| Directions |
Would you please return the lines of the entries below starting at the line that has "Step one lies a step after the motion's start" and ending at the line that has "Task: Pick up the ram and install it", both included, exactly as they are?

| Available data |
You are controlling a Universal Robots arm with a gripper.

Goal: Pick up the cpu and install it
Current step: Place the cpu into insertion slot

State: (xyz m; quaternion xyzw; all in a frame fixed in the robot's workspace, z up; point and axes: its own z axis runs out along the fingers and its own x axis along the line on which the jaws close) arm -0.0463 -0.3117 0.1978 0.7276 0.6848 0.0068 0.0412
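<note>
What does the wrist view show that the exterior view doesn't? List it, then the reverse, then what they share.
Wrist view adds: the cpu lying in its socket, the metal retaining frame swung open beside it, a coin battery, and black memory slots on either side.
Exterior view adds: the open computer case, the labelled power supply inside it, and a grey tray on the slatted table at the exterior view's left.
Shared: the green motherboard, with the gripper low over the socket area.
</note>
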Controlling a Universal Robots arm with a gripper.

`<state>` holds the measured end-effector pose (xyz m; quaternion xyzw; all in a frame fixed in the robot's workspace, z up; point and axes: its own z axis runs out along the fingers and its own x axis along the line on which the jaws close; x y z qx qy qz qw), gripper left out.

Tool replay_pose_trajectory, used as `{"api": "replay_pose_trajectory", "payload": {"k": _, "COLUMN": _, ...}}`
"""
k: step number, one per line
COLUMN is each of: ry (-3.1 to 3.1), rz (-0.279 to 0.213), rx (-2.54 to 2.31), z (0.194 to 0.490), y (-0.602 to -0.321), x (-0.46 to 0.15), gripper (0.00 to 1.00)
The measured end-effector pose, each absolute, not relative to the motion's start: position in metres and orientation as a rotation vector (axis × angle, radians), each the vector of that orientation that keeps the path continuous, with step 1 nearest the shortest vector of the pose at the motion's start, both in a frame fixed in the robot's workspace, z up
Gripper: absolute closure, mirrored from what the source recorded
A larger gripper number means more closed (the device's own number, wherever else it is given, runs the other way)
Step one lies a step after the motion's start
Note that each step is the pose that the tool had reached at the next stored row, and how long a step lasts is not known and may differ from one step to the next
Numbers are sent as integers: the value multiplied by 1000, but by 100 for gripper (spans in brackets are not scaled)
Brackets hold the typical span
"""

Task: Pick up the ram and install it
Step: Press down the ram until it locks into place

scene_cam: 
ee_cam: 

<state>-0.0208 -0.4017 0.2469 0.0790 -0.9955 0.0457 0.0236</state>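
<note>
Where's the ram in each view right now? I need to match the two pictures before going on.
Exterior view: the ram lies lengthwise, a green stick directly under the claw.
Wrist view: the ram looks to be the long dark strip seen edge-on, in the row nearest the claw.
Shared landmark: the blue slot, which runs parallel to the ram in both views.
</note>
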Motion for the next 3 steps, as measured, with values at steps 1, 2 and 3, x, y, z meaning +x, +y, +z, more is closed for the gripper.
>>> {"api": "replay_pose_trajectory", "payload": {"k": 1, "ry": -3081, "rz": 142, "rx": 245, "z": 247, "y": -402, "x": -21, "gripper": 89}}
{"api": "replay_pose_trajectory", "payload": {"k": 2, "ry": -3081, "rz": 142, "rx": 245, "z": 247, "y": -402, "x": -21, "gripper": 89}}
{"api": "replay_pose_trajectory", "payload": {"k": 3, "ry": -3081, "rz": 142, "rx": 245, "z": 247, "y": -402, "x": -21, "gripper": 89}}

| Response area |
Step one lies a step after the motion's start
Note that each step is the pose that the tool had reached at the next stored row, and how long a step lasts is not known and may differ from one step to the next
Numbers are sent as integers: the value multiplied by 1000, but by 100 for gripper (spans in brackets are not scaled)
Brackets hold the typical span
"""

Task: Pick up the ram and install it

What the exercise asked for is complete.